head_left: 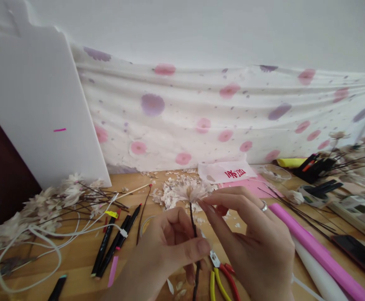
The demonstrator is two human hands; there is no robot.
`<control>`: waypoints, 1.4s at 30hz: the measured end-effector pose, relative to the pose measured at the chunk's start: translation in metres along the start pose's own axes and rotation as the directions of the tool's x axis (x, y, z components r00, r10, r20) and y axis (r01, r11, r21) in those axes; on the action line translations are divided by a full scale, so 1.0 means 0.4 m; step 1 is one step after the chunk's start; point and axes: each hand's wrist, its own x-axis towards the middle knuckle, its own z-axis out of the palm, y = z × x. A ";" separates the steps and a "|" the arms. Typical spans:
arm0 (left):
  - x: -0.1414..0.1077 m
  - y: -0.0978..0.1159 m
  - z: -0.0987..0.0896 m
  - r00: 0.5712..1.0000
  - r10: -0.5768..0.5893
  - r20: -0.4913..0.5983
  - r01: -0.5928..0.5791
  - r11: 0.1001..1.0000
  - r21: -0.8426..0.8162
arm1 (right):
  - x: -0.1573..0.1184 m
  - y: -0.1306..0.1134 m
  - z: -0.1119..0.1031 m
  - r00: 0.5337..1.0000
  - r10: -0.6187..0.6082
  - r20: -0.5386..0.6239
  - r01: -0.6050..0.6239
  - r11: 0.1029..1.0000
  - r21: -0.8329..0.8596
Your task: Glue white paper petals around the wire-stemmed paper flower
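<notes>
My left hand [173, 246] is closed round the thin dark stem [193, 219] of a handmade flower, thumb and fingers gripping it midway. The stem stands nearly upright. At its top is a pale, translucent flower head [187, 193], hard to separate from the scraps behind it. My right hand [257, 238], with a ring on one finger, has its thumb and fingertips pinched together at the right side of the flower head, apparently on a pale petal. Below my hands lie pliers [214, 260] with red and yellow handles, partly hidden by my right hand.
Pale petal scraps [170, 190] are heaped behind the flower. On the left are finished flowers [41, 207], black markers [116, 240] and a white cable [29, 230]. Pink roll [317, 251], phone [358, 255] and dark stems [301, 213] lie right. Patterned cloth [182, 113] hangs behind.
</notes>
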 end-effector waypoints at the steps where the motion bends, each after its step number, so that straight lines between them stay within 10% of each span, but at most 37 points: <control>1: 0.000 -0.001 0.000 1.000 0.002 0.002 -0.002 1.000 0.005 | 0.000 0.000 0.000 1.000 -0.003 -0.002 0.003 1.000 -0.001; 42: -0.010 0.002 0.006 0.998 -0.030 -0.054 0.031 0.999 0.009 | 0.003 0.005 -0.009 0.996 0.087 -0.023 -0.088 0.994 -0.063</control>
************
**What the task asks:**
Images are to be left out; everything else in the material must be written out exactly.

**Response to the task:**
head_left: 
The demonstrator is two human hands; there is no robot.
`<control>`: waypoints, 1.4s at 30hz: the measured end-effector pose, relative to the pose measured at the chunk's start: translation in metres along the start pose's own axes and rotation as the directions of the tool's x axis (x, y, z components r00, r10, r20) and y axis (r01, r11, r21) in those axes; on the action line translations are divided by a full scale, so 1.0 means 0.4 m; step 1 is one step after the chunk's start; point and axes: each hand's wrist, its own x-axis towards the middle knuckle, its own z-axis out of the palm, y = z × x. A ";" separates the steps and a "|" the arms. Typical spans:
arm0 (left):
  - x: -0.1414..0.1077 m
  - y: -0.0978..0.1159 m
  - z: -0.0987..0.0896 m
  - r00: 0.5712..1.0000
  - r10: -0.5768..0.5893
  - r20: -0.4913..0.5983
  - r01: -0.5928..0.5791
  - r11: 0.1001..1.0000
  - r21: -0.8426..0.8162
arm1 (right):
  - x: -0.1573..0.1184 m
  - y: -0.1306..0.1134 m
  - z: -0.1119..0.1031 m
  - r00: 0.5337..1.0000
  - r10: -0.6187..0.6082
  - r20: -0.5386..0.6239
  - r01: -0.6050..0.6239
  - r11: 0.1029..1.0000
  - r21: -0.8329..0.8596
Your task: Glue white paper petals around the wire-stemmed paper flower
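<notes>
My left hand [173, 246] is closed round the thin dark stem [193, 219] of a handmade flower, thumb and fingers gripping it midway. The stem stands nearly upright. At its top is a pale, translucent flower head [187, 193], hard to separate from the scraps behind it. My right hand [257, 238], with a ring on one finger, has its thumb and fingertips pinched together at the right side of the flower head, apparently on a pale petal. Below my hands lie pliers [214, 260] with red and yellow handles, partly hidden by my right hand.
Pale petal scraps [170, 190] are heaped behind the flower. On the left are finished flowers [41, 207], black markers [116, 240] and a white cable [29, 230]. Pink roll [317, 251], phone [358, 255] and dark stems [301, 213] lie right. Patterned cloth [182, 113] hangs behind.
</notes>
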 end-effector waypoints at the steps where the motion bends, each after its step number, so that straight lines between them stay within 10% of each span, but at most 37 points: <control>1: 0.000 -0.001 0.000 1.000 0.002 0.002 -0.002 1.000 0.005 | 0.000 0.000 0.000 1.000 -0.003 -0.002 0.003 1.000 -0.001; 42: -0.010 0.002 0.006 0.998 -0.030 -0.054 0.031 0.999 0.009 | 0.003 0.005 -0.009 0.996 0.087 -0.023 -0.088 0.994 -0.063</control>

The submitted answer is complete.